We will begin by constructing a triangle ABC and its orthocenter H. We will then subdivide ABC into three smaller triangles HBC, HAC, and ABH, as shown below.
Now we will construct the nine-point circle for triangle ABC, as shown below with the nine points and the center.
Now watch what happens when we construct the nine-point circles for triangles HBC, HAC, and ABH below.
The nine-point circle appears to be the same for all four triangles. Click here to open a GSP file with orthocenter and nine-point circle script tools. You will see that the circles are in fact the same, and that the concurrence holds for acute and obtuse triangles. For right triangles, since the orthocenter is located on the right angle vertex, triangles HBC, HAC, and ABH are degenerate.
So how are the nine points always the same for these different triangles? To answer that, we must remember where each of the nine points comes from. Three of the points are the midpoints of the sides, three of the points are the orthic points, and three of the points are the midpoints of the segments that connect the orthocenter to each vertex. Since each of these points can be constructed given only the three points of the original triangle ABC, we will examine each point's construction and how it fits on the nine-point circle. The figure below labels each of the nine points, and the table shows why each point is on the nine-point circle for each triangle.
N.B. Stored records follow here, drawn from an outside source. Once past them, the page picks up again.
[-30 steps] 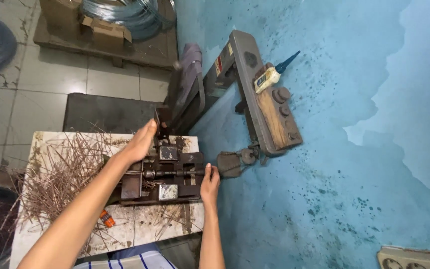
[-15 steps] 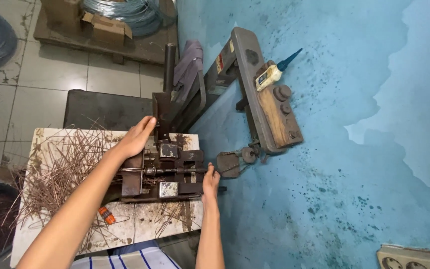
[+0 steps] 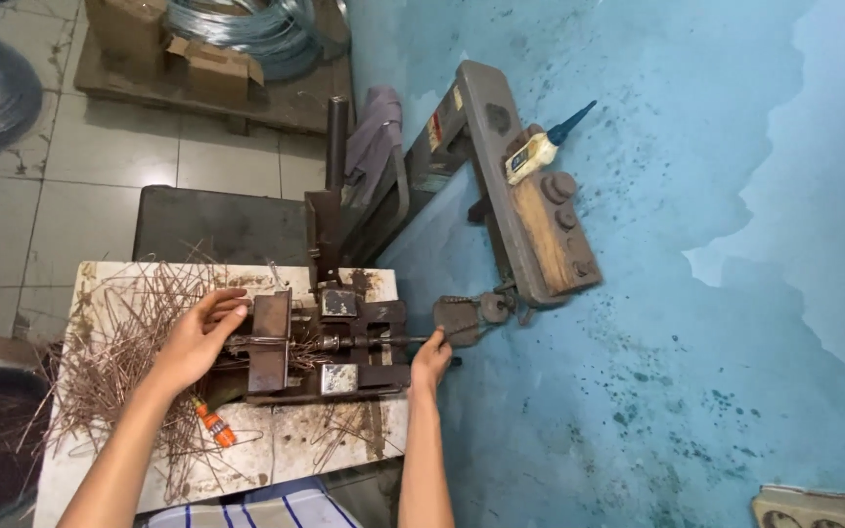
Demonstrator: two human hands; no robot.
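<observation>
1. Rusty steel makes up the one bending jig (image 3: pixel 320 342) we see bolted on the white worktable (image 3: pixel 246 460); we count two hands on it, one orange-handled tool (image 3: pixel 213 426), and a loose heap of thin wire pieces (image 3: pixel 119 342) too many to number.
2. Our left hand (image 3: pixel 193 342) rests at the jig's left block, fingers curled against it above the wire heap; we cannot tell whether it pinches a wire.
3. Our right hand (image 3: pixel 429 360) is closed around the end of the jig's horizontal rod, beside the grey lever knuckle (image 3: pixel 466 318).
4. One long lever arm (image 3: pixel 525 196) leans against the wall, carrying one small bottle with a blue nozzle (image 3: pixel 540 147).
5. The table top is stained and scratched; the floor is pale tile, the wall blue and flaking, with coils of wire (image 3: pixel 256 29) and two cardboard boxes (image 3: pixel 163 44) on a pallet behind.
6. Against half a second ago, our left hand has dropped from the jig's upper post to its left block, and our right hand has kept its place.
</observation>
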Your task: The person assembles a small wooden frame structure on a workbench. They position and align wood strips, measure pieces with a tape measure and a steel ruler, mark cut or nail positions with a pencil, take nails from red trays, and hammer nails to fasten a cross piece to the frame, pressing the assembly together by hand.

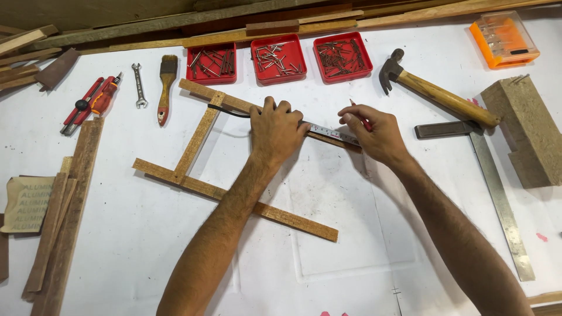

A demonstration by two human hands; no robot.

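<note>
White paper covers the desk [146,246], where toward its far edge the left hand [276,130] presses a tape measure [331,133] onto the partly joined wooden frame [199,137], while the right hand [374,131], grip clenched on a red pencil [362,117], marks it.

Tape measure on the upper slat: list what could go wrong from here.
1. The tape measure is pinned only by the left hand; if it slips along the upper slat, the mark could land off.
2. The right hand holds a red pencil near the slat's end, so the tip could run off the edge.
3. The wooden frame lies unclamped on the white table and may shift.
</note>
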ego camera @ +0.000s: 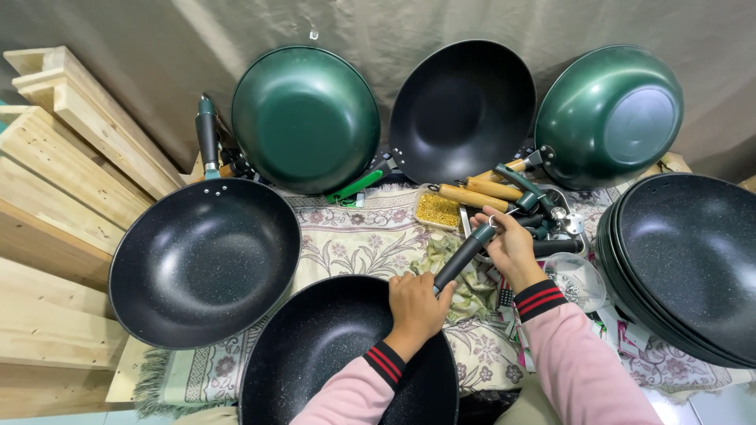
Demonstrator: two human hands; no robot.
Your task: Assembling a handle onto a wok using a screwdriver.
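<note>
Patterned cloth surface, woks all round. Near edge: left hand closed on black wok rim, right hand pinching dark handle onto it. Fitting step; needs alignment w/ bracket.

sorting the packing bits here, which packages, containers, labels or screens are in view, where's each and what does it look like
Clear plastic tub: behind the hands, below the middle black wok; small, rectangular, filled with tiny yellow-gold pieces.
Clear plastic bag: right of the right hand; rounded, see-through, small metal parts inside.
Crumpled wrappers: on the patterned cloth by the left hand; pale green, creased.
No screens or signs in view.
</note>
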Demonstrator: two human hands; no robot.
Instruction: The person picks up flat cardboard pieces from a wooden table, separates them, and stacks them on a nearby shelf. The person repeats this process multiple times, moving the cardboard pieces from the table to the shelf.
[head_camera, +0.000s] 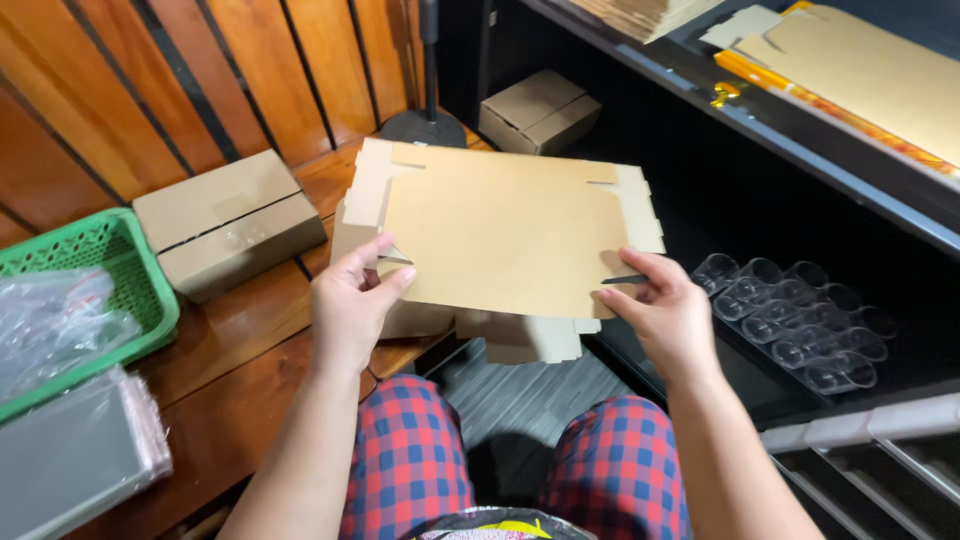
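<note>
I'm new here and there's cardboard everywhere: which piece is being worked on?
Start at the wooden bench with the green basket. Above its edge, both hands hold a flat cardboard blank. Unlike the closed boxes nearby, it is unfolded, with loose flaps.

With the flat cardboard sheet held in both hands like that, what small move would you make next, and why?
Probably fold up one side flap. The cardboard sheet is still fully flat, with the left hand and right hand each pinching its near edge beside a cut slit, so the creases look ready to bend.
</note>
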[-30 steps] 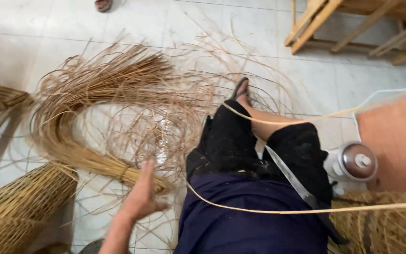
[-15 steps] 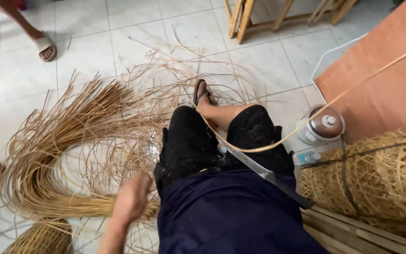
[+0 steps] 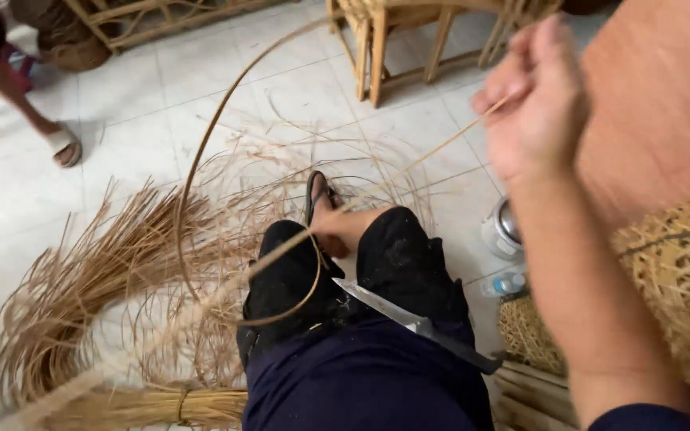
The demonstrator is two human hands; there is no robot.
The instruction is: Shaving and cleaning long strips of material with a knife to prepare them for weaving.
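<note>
My right hand [image 3: 533, 104] is raised at the upper right, its fingers pinched shut on a long thin rattan strip [image 3: 201, 152]. The strip runs down-left from the hand to my bent knee, loops over my black trouser leg [image 3: 289, 279], and arcs up toward the top of the view. A knife [image 3: 385, 307] with a pale blade and dark handle lies across my lap, untouched. My left hand is out of view.
A loose fan of rattan strips [image 3: 81, 279] and a tied bundle [image 3: 145, 407] lie on the tiled floor at left. A woven basket [image 3: 680, 279], metal tin [image 3: 502, 227] and plastic bottle [image 3: 505, 283] sit at right. Wooden stool [image 3: 377, 48] behind; another person's sandalled foot [image 3: 64, 144] far left.
My right hand has come up into view at the upper right, pulling the rattan strip into a tall loop. My left hand, earlier low beside my thigh, has left the view.
</note>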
Six of the points on the nine-point circle are the midpoints of segments AB, BC, AC, AH, HB, anc HC. Depending on which triangle we are looking at, each of these segments either runs from the orthocenter to a vertex or is a side of the triangle. Thus, the midpoint of each segment is on the circle by virtue of whichever of these two properties the segment satisfies.
The other three points are the orthic points of all the triangles. By the construction of the orthocenter, any side of a triangle is perpendicular to the line running through its opposite vertex and the orthocenter. Thus, AC is perpendicular to HB, AB is perpendicular to HC, and BC is perpendicular to AH. Each of these segments forms a side of two of the four given triangles, while its perpendicular counterpart contains the opposite vertex and the orthocenter of these two triangles (in one order for one triangle, and in opposite order for the other). For instance, AC forms a side of triangle ABC and a side of triangle HAC. Its perpendicular counterpart HB defines a line through the opposite vertex B and orthocenter H of triangle ABC, and therefore it defines a line through orthocenter B and opposite vertex H of triangle HAC.
Conversely, the perpendicular counterpart (HB in our example) forms a side of the other two of the four given triangles (HBC and ABH), while the original segment (AC) defines a line through the orthocenter (A for triangle HBC, C for triangle ABH) and the opposite vertex (A for triangle ABH, C for triangle HBC) of these two triangles. Therefore, the intersection of each pair of perpendiculars is an orthic point for all four triangles. This satisfies our conjecture that the nine points of each nine-point circle are concurrent.